Здоровые обитатели скита денно и нощно молились:
– Владыка вседержитель, Святой Царь, наказуя не умервщляй, утверждай низ падших, поднимай низверженных, телесные человечьи скорби исправляй, молимся Тебе, Боже наш, рабов Твоих немоществующих посети милостью Твоей, прости им всякое согрешение вольное и невольное. Боже наш, Тебе славу воссылаем, Отцу и Сыну и Святому Духу, ныне и присно, и
После мора, изрядно опустошившего скит, Маркел собрал всех излеченных и объявил:
– Боле Впадину не покидать! Запрещаю даже думать о том! Кто ослушается - тому кара смертная!
Когда, наконец, вспомнили о посаженном в яму вероотступнике Луке и вытащили его, он уже чуть дышал.

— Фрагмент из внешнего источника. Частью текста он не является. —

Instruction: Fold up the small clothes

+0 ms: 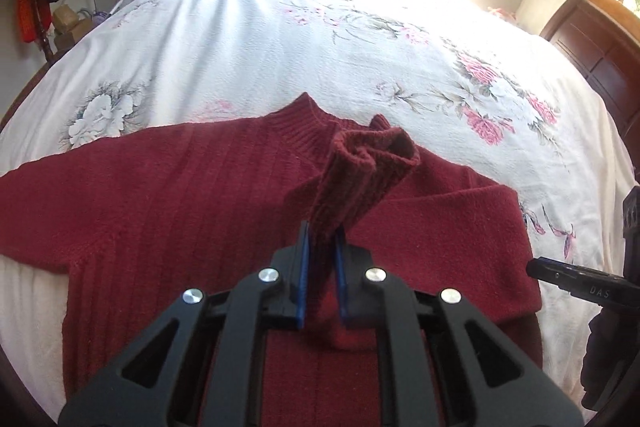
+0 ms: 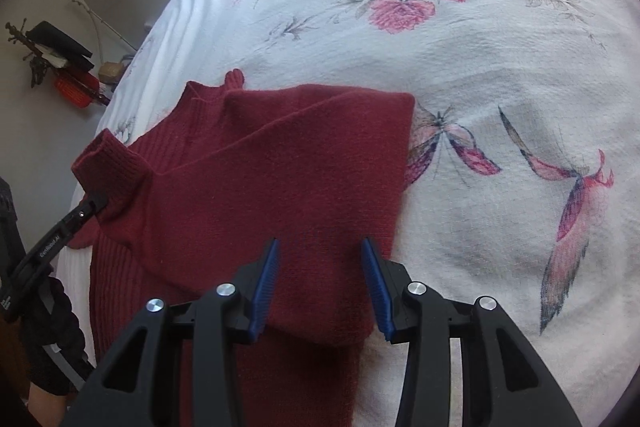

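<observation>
A dark red knitted sweater [image 1: 168, 195] lies flat on the floral bedspread [image 1: 248, 39], collar pointing away from me. Its right sleeve is folded across the body. My left gripper [image 1: 322, 231] is shut on the ribbed cuff [image 1: 372, 155] of that sleeve and holds it up above the chest. In the right wrist view the same sweater [image 2: 280, 167] shows its folded right side, and the cuff [image 2: 110, 163] is pinched by the left gripper [image 2: 94, 205] at the left edge. My right gripper [image 2: 320, 247] hovers open over the sweater's lower right part, nothing between its blue pads.
The white bedspread [image 2: 480, 67] with pink flowers and butterflies stretches far and right of the sweater. A dark wooden headboard [image 1: 592, 55] stands at the right. A clothes rack with a red item [image 1: 30, 15] stands by the wall at the left. A gloved hand [image 2: 52, 327] holds the left gripper.
</observation>
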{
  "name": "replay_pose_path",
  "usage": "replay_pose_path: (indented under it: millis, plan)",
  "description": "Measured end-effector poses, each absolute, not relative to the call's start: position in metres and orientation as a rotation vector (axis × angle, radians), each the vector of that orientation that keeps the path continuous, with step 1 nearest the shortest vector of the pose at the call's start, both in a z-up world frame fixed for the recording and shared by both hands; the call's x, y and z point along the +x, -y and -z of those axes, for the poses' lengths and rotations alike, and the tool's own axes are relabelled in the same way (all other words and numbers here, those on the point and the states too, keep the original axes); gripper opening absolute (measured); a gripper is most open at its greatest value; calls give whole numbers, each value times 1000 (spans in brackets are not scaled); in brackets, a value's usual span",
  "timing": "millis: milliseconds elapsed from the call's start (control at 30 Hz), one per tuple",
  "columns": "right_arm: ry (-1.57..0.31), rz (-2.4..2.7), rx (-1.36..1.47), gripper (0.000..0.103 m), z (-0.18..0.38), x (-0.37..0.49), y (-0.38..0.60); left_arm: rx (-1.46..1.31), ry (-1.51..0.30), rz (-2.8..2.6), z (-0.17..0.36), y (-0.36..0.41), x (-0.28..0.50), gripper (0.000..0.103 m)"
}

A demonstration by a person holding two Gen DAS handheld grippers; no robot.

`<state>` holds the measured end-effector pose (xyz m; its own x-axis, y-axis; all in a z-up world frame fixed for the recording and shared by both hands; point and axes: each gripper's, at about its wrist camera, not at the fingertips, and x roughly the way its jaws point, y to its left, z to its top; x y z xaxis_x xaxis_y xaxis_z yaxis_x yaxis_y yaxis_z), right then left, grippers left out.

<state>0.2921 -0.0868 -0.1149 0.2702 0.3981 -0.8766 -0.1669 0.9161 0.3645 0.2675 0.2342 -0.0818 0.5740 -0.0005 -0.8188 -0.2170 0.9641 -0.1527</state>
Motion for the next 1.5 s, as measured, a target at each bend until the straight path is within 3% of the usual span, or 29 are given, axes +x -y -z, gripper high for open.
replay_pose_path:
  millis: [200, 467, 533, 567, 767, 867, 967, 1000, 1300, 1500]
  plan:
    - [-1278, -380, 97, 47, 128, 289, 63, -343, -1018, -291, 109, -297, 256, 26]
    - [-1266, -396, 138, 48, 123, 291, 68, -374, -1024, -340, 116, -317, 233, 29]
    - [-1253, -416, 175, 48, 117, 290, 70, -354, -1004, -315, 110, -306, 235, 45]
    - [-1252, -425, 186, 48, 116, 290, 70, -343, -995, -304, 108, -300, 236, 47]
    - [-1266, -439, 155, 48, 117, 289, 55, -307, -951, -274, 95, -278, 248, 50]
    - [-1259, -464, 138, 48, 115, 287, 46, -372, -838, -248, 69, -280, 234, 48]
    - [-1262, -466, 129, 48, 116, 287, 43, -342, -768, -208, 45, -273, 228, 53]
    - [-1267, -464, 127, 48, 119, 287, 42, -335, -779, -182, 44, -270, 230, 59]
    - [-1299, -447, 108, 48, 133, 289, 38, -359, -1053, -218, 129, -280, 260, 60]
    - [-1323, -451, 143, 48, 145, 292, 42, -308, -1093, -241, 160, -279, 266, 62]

Овдовевший Никодим, схоронивший во время мора еще и внучку, из сострадания забрал увечного к себе и выхаживал его как малое дитя, ежечасно растирая и разминая бесчувственные ноги, отпаивая целебными настоями и питательным молочком из кедровых орешков. Несчастный поправлялся медленно, а ходить начал и вовсе лишь через год. Но поврежденную спину согнуло-перекорежило так, что Лука при ходьбе перстами касался земли.
За долгие месяцы неподвижности, обличаемый совестью, он укрепился в вере необыкновенно и теперь ни единым помыслом не допускал сомнения в ней. Выучил на память многие своды Библии, составляющие священное писание христианства. Особенно близки ему были божественные откровения первой части Ветхого Завета. Сей библейский текст стал для болящего образцом абсолютной и непогрешимой истины. Перечитав все имевшиеся в скиту книги, иные по нескольку раз, он многое осмыслил и глубоко прочувствовал, сделавшись одним из самых лучших знатоков и ревностных поборников истинного православия.
Господь же великодушно вознаградил его за усердие, наделив способностью понимать самые мудреные тексты. Даже наставник Маркел стал советоваться с ним по затруднительным разделам в трудах проповедников старообрядства.
Рождение Корнея
Шел 1900 год. Как раз в ту пору, когда обезноженный Лука появился в доме Никодима, у Елисея народился сын - головастый, крепкий мальчуган. Покончив с родовыми хлопотами и уложив младенца на теплую лежанку, домочадцы помолились за здравие новоявленного раба Божьего и матери его Ольги.
Малыш оживил жизнь Никодимова семейства. Привнес в нее радость и отвлек от горечи недавних утрат. Нарекли новорожденного Корнеем. Малец не доставлял родителям особых хлопот. Никогда не плакал. Даже когда хотел есть, лишь недовольно сопел и ворочался. Подрастая, всегда сам находил себе занятие: пыхтя, ползал по дому, что-то доставал, поднимал, передвигал по полу, а устав, засыпал где придется. К тому же он не боялся холода. Уже на второй год бегал босиком по снегу. Став постарше, на удивление всем, нередко купался зимой прямо в промоинах.
Это был удивительный ребенок. От него исходили волны тепла и доброты. Не только дети, но и взрослые тянулись к нему. Их лица при виде Корнейки озарялись улыбкой, как будто перед ними был не ребенок, а маленький ангел. К тому же рос он не по годам сообразительным и понятливым. Внешне мальчуган сильно походил на деда. Лишь прямые, жесткие и черные, как смоль, волосы выдавали текущую в нем эвенкийскую кровь. Несмотря на то, что через два года у Елисея родилась премилая дочка Любаша, для Никодима внук на всю жизнь остался любимцем.